WHAT IS EXPECTED. Every line of the listing should be repeated exactly.
═══ DATA EXTRACT
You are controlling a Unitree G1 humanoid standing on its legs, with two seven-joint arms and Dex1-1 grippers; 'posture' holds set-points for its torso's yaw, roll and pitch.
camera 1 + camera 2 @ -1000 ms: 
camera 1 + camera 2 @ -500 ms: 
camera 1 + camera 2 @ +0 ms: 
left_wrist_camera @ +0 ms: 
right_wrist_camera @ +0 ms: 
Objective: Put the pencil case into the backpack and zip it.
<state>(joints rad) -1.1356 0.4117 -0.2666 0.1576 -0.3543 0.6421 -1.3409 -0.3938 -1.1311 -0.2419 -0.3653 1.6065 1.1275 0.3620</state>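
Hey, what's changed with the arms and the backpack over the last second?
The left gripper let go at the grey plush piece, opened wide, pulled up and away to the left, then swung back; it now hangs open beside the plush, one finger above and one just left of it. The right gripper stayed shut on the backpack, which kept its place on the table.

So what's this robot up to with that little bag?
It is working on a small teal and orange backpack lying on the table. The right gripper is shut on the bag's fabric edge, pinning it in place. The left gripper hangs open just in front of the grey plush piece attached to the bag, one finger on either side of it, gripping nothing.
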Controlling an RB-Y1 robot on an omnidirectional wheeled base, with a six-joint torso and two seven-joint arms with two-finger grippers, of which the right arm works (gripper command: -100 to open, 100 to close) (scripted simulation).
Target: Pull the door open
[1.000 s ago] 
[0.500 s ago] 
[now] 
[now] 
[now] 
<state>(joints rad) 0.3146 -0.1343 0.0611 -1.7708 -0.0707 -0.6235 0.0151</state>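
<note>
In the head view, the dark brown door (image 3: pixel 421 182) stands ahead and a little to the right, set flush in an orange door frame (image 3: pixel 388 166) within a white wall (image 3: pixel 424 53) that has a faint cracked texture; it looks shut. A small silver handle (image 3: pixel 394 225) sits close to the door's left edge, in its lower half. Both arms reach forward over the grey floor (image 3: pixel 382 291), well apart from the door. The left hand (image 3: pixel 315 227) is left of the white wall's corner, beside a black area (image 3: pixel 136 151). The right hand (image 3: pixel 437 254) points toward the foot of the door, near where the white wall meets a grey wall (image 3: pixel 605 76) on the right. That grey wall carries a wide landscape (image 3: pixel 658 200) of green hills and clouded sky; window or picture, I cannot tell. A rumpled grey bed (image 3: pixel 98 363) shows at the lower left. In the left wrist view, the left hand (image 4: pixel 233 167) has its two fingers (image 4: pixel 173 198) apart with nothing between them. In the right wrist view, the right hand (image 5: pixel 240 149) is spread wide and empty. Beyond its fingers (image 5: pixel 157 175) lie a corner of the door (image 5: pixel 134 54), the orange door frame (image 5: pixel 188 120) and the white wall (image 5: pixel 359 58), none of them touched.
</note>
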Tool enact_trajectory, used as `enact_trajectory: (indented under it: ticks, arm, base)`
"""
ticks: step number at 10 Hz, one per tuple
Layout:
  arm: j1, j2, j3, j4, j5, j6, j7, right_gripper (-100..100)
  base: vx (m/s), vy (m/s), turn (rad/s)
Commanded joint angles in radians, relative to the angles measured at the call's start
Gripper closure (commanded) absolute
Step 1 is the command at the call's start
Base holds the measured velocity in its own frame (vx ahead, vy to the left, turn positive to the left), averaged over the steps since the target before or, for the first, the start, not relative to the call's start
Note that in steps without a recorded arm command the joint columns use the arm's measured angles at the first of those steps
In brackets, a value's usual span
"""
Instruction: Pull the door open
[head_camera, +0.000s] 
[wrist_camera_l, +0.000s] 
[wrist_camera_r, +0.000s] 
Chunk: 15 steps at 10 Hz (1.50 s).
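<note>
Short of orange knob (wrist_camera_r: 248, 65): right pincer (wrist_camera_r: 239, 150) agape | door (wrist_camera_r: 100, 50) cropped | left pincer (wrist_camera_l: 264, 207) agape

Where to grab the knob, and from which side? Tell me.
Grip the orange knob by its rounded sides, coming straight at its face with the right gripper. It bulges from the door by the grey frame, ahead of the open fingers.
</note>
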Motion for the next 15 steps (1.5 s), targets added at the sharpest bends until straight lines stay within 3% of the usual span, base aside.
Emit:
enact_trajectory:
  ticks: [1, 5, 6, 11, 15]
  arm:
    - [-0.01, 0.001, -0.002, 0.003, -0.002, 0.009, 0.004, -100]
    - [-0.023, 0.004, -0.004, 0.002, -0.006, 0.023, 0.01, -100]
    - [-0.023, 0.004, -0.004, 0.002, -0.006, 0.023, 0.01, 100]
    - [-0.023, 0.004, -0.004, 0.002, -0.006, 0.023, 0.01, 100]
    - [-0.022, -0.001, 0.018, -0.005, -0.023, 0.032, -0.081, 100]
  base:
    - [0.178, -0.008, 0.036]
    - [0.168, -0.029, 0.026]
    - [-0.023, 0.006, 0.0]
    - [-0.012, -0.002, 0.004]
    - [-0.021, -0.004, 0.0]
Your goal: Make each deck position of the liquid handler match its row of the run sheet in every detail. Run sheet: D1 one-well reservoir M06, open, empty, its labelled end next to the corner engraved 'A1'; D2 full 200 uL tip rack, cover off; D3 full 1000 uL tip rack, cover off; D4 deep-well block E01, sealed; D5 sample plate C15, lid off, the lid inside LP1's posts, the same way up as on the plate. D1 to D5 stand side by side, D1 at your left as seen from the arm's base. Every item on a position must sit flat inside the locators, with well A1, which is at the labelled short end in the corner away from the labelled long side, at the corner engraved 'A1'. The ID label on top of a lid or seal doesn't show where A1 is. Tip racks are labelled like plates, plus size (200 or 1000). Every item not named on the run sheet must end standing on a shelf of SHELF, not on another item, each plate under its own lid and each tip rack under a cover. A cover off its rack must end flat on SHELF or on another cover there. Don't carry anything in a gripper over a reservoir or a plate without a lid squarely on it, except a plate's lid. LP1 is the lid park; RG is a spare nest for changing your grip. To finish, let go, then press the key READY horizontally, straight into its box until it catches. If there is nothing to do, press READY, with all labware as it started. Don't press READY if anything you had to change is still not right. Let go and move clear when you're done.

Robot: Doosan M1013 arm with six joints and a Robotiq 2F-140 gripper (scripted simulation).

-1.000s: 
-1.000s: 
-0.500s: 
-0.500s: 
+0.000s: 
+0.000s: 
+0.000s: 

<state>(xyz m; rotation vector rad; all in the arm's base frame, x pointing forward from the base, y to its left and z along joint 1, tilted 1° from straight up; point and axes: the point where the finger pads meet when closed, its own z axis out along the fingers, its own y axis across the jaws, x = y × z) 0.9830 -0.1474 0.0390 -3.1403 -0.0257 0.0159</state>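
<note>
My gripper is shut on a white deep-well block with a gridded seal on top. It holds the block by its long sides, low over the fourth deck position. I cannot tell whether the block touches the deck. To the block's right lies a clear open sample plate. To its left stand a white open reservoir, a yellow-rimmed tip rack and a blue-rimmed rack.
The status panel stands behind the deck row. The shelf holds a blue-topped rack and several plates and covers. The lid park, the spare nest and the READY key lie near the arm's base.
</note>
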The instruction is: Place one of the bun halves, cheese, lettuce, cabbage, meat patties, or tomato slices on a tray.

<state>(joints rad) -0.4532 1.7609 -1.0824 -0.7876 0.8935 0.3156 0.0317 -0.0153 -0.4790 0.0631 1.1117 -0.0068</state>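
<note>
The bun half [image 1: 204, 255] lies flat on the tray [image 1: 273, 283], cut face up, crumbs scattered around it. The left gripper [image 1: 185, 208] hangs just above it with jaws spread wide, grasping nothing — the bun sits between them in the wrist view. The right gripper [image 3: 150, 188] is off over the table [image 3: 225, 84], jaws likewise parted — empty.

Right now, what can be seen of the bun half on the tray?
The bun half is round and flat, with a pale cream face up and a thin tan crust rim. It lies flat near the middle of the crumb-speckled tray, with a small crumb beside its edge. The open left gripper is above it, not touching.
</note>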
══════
THE COMPLETED TASK.
You are controlling a Unitree G1 humanoid standing on its legs, with two seven-joint arms and Dex1-1 grippers; 'posture' holds set-points for its torso's yaw, roll and pitch.
camera 1 + camera 2 @ -1000 ms: 
camera 1 + camera 2 @ -500 ms: 
camera 1 + camera 2 @ +0 ms: 
left_wrist_camera @ +0 ms: 
right_wrist_camera @ +0 ms: 
Objective: Put the pencil case into the backpack and zip it.
<state>(joints rad) -1.1356 0.4117 -0.2666 0.1576 -0.3543 0.6421 -1.3409 -0.3938 -1.1311 -0.2419 -0.3653 1.6065 1.1275 0.3620</state>
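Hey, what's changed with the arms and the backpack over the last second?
The left gripper let go at the grey plush piece, opened wide, pulled up and away to the left, then swung back; it now hangs open beside the plush, one finger above and one just left of it. The right gripper stayed shut on the backpack, which kept its place on the table.

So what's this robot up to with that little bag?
It is working on a small teal and orange backpack lying on the table. The right gripper is shut on the bag's fabric edge, pinning it in place. The left gripper hangs open just in front of the grey plush piece attached to the bag, one finger on either side of it, gripping nothing.
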Controlling an RB-Y1 robot on an omnidirectional wheeled base, with a six-joint torso and two seven-joint arms with two-finger grippers, of which the right arm works (gripper command: -100 to open, 100 to close) (scripted simulation).
Target: Pull the door open
[1.000 s ago] 
[0.500 s ago] 
[now] 
[now] 
[now] 
<state>(joints rad) 0.3146 -0.1343 0.0611 -1.7708 -0.0707 -0.6235 0.0151</state>
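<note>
In the head view, the dark brown door (image 3: pixel 421 182) stands ahead and a little to the right, set flush in an orange door frame (image 3: pixel 388 166) within a white wall (image 3: pixel 424 53) that has a faint cracked texture; it looks shut. A small silver handle (image 3: pixel 394 225) sits close to the door's left edge, in its lower half. Both arms reach forward over the grey floor (image 3: pixel 382 291), well apart from the door. The left hand (image 3: pixel 315 227) is left of the white wall's corner, beside a black area (image 3: pixel 136 151). The right hand (image 3: pixel 437 254) points toward the foot of the door, near where the white wall meets a grey wall (image 3: pixel 605 76) on the right. That grey wall carries a wide landscape (image 3: pixel 658 200) of green hills and clouded sky; window or picture, I cannot tell. A rumpled grey bed (image 3: pixel 98 363) shows at the lower left. In the left wrist view, the left hand (image 4: pixel 233 167) has its two fingers (image 4: pixel 173 198) apart with nothing between them. In the right wrist view, the right hand (image 5: pixel 240 149) is spread wide and empty. Beyond its fingers (image 5: pixel 157 175) lie a corner of the door (image 5: pixel 134 54), the orange door frame (image 5: pixel 188 120) and the white wall (image 5: pixel 359 58), none of them touched.
</note>
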Tool enact_trajectory, used as `enact_trajectory: (indented under it: ticks, arm, base)`
"""
ticks: step number at 10 Hz, one per tuple
Layout:
  arm: j1, j2, j3, j4, j5, j6, j7, right_gripper (-100..100)
  base: vx (m/s), vy (m/s), turn (rad/s)
Commanded joint angles in radians, relative to the angles measured at the call's start
Gripper closure (commanded) absolute
Step 1 is the command at the call's start
Base holds the measured velocity in its own frame (vx ahead, vy to the left, turn positive to the left), averaged over the steps since the target before or, for the first, the start, not relative to the call's start
Note that in steps without a recorded arm command the joint columns use the arm's measured angles at the first of those steps
In brackets, a value's usual span
"""
Instruction: Pull the door open
[head_camera, +0.000s] 
[wrist_camera_l, +0.000s] 
[wrist_camera_r, +0.000s] 
Chunk: 15 steps at 10 Hz (1.50 s).
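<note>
Short of orange knob (wrist_camera_r: 248, 65): right pincer (wrist_camera_r: 239, 150) agape | door (wrist_camera_r: 100, 50) cropped | left pincer (wrist_camera_l: 264, 207) agape

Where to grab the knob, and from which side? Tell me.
Grip the orange knob by its rounded sides, coming straight at its face with the right gripper. It bulges from the door by the grey frame, ahead of the open fingers.
</note>
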Motion for the next 15 steps (1.5 s), targets added at the sharpest bends until straight lines stay within 3% of the usual span, base aside.
Emit:
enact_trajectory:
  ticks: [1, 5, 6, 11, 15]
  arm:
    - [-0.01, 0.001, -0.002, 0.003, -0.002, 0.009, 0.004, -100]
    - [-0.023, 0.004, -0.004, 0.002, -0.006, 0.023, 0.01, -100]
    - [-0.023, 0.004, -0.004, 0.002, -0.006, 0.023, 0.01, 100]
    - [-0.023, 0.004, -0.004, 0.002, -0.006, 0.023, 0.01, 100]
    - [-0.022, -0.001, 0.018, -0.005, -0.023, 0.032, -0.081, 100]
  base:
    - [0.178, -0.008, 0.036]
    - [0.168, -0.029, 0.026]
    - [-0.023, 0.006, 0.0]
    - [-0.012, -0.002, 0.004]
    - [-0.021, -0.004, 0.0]
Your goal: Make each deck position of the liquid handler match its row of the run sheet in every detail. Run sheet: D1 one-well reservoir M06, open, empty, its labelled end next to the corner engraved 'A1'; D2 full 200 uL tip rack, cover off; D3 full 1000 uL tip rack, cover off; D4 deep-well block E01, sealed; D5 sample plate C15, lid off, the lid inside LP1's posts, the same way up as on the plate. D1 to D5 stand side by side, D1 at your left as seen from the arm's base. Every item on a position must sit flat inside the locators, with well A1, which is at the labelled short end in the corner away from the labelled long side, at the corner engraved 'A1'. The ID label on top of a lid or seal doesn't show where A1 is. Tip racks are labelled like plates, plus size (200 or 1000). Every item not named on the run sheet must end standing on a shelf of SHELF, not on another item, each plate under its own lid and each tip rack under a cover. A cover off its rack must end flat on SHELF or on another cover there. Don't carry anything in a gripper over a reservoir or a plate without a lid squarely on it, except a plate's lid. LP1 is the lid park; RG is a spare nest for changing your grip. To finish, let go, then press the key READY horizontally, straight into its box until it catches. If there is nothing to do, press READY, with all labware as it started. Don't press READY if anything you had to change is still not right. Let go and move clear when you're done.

Robot: Doosan M1013 arm with six joints and a Robotiq 2F-140 gripper (scripted simulation).

-1.000s: 
-1.000s: 
-0.500s: 
-0.500s: 
+0.000s: 
+0.000s: 
+0.000s: 

<state>(xyz m; rotation vector rad; all in the arm's base frame, x pointing forward from the base, y to its left and z along joint 1, tilted 1° from straight up; point and axes: the point where the finger pads meet when closed, its own z axis out along the fingers, its own y axis across the jaws, x = y × z) 0.9830 -0.1474 0.0390 -3.1403 -0.0257 0.0159</state>
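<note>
My gripper is shut on a white deep-well block with a gridded seal on top. It holds the block by its long sides, low over the fourth deck position. I cannot tell whether the block touches the deck. To the block's right lies a clear open sample plate. To its left stand a white open reservoir, a yellow-rimmed tip rack and a blue-rimmed rack.
The status panel stands behind the deck row. The shelf holds a blue-topped rack and several plates and covers. The lid park, the spare nest and the READY key lie near the arm's base.
</note>
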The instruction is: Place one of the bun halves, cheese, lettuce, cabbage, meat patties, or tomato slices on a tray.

<state>(joints rad) -0.4532 1.7609 -1.0824 -0.7876 0.8935 0.3156 0.0317 -0.0153 -0.4790 0.0631 1.1117 -0.0068</state>
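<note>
The bun half [image 1: 204, 255] lies flat on the tray [image 1: 273, 283], cut face up, crumbs scattered around it. The left gripper [image 1: 185, 208] hangs just above it with jaws spread wide, grasping nothing — the bun sits between them in the wrist view. The right gripper [image 3: 150, 188] is off over the table [image 3: 225, 84], jaws likewise parted — empty.

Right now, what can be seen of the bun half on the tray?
The bun half is round and flat, with a pale cream face up and a thin tan crust rim. It lies flat near the middle of the crumb-speckled tray, with a small crumb beside its edge. The open left gripper is above it, not touching.
</note>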

This finishes the output.